Bastide, lui, revient d’un contexte fédéral proche. En 2026, il était entraîneur des arrières et de la défense du XV de France féminin sous François Ratier. Avant cela, il avait déjà occupé le poste de responsable de la défense des Bleus entre 2015 et 2017, sous Guy Novès. Il connaît les codes, les exigences, les habitudes de travail de la FFR. Ce retour limite le temps d’adaptation. C’est précisément ce que Galthié recherche avant une compétition qui débute le 4 juillet.
Cette distinction temporelle révèle une méthode : Galthié ne cherche pas deux profils identiques, mais deux solutions calibrées à deux besoins distincts. Petitjean pour construire. Bastide pour stabiliser.
Cette logique s’inscrit dans une stratégie plus large. Galthié a déclaré que sa préparation jusqu’à la Coupe du Monde 2027 repose sur « au moins trois joueurs par poste », avec des rotations assumées pour faire progresser l’ensemble du groupe.
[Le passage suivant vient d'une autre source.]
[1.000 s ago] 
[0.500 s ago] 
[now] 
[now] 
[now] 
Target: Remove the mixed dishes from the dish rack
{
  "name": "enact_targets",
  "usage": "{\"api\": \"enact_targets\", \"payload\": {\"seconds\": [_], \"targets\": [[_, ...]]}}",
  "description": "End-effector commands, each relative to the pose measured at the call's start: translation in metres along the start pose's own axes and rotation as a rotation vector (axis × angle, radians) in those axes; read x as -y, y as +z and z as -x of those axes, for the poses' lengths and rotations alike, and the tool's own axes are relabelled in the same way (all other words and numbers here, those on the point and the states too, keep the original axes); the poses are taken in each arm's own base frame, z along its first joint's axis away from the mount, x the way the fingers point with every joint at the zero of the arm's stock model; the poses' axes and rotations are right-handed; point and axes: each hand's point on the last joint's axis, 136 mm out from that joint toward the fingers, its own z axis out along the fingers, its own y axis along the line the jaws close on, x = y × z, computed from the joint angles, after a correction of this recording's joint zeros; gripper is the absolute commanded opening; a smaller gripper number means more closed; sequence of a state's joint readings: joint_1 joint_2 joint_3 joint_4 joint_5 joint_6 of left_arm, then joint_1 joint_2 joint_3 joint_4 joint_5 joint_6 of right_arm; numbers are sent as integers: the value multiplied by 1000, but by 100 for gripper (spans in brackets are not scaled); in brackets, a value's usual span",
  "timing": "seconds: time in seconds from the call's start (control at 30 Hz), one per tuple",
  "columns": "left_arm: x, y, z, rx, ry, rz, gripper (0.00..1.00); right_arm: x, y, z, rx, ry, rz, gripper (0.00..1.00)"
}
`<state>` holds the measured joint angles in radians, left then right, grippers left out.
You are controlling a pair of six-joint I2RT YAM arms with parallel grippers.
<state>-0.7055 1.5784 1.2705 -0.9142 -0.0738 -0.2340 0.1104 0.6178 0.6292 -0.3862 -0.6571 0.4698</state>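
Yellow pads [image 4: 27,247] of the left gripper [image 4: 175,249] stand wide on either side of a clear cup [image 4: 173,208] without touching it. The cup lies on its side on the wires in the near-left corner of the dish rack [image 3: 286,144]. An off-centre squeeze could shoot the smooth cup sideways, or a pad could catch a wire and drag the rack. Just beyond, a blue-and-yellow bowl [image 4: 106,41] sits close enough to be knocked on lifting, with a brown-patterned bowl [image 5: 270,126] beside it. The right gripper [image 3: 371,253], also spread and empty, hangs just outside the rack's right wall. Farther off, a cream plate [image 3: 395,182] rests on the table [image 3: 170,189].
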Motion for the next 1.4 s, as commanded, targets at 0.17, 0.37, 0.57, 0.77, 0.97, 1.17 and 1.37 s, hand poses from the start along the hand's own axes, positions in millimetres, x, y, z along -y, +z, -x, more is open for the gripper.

Le staff technique obéit à la même logique de profondeur.
Le Championnat des Nations comme premier test de la nouvelle stratégie
La France a remporté le Tournoi des 6 Nations 2026, son 20e titre, avec Thomas Ramos meilleur marqueur du tournoi (74 points) et Louis Bielle-Biarrey meilleur essayeur (9 essais). Galthié ne reconstruit pas dans l’urgence : il se reconfigure depuis une position de force.
25 des 28 joueurs convoqués étaient présents dès la première séance d’entraînement à Marcoussis le 16 juin (Minute Sports, 16 juin 2026). Les trois absents Antoine Hastoy, Nolann Le Garrec et Réda Wardi bénéficiaient d’un repos supplémentaire après l’élimination des Rochelais en barrage du Top 14. L’intégration du nouveau staff se fait dans un groupe déjà mobilisé.
Le Championnat des Nations 2026 est une première édition lancée par World Rugby. Le format est inédit : six matchs contre les nations de l’hémisphère sud, répartis sur deux fenêtres. En juillet, la France affronte la Nouvelle-Zélande (4 juillet), l’Australie (11 juillet) et le Japon (18 juillet). En novembre, elle retrouve les Fidji, l’Afrique du Sud et l’Argentine, avant une finale à Twickenham fin novembre.
Ce calendrier est un révélateur brutal. Face aux All Blacks, aux Springboks et aux Wallabies, les lacunes défensives et les failles au pied ne se cachent pas. Petitjean et Bastide n’auront pas de mois pour s’installer. Ils seront jugés dès le 4 juillet.
C’est précisément pourquoi le choix de Bastide, connaisseur du système fédéral, prend tout son sens à court terme. Et pourquoi le choix de Petitjean, spécialiste reconnu en Top 14, répond à un besoin identifié sur la durée.
Galthié ne remplace pas ses adjoints au hasard : il reconstruit son staff en fonction d’une feuille de route précise jusqu’à la Coupe du Monde 2027. Le Championnat des Nations, première édition de cette compétition lancée par World Rugby, servira de baromètre pour mesurer si cette nouvelle architecture fonctionne. Les performances des Bleus dès le 4 juillet contre les All Blacks diront si cette nouvelle architecture tient ses promesses ou si novembre sera le vrai verdict.